• _WHAT YOU SHOULD DO_: Reproduce the following data exactly, minus any images.

• _COLLECTED MATERIAL_:
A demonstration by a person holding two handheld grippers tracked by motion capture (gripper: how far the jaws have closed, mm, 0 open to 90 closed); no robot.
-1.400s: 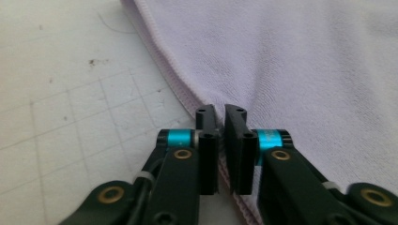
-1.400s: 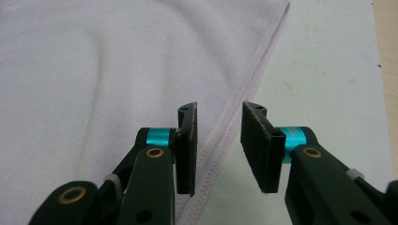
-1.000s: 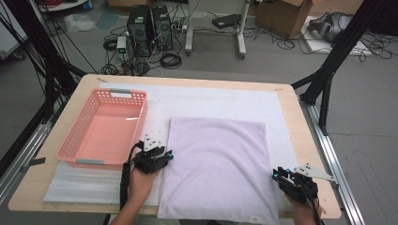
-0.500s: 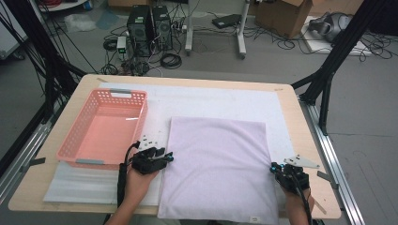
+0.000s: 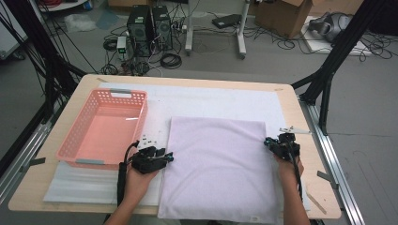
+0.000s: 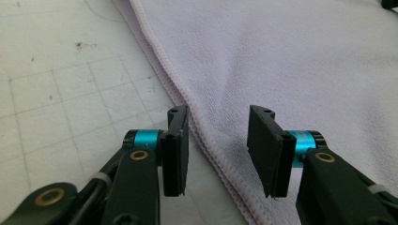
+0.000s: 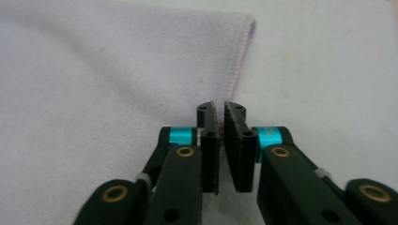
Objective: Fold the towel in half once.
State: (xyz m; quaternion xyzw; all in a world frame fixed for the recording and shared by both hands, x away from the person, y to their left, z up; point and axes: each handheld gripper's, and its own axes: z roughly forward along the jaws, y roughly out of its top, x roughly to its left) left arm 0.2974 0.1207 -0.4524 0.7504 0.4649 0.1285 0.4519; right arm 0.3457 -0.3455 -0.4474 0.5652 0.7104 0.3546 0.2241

• _WRITTEN RESPONSE_:
A demonstration by a person holding two handheld grippers tracked by motion capture (gripper: how far the jaws have closed, mm, 0 open to 90 closed); no robot.
-1.400s: 
-1.400s: 
-1.000s: 
-0.500s: 
+0.000s: 
+0.000s: 
+0.000s: 
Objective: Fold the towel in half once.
State: (xyz m; quaternion xyzw; all in a world frame fixed for the recording and shared by both hands, x away from the person, y to their left, z up; point and axes: each handheld gripper's, and its own axes: z roughly forward along the jaws, y roughly out of its top, x roughly to its left) left arm 0.2974 0.1207 -0.4524 0.7504 0.4649 0.1285 0.4519; right arm 0.3457 -0.3455 -0.4474 0.5652 0.7104 0.3546 0.2241

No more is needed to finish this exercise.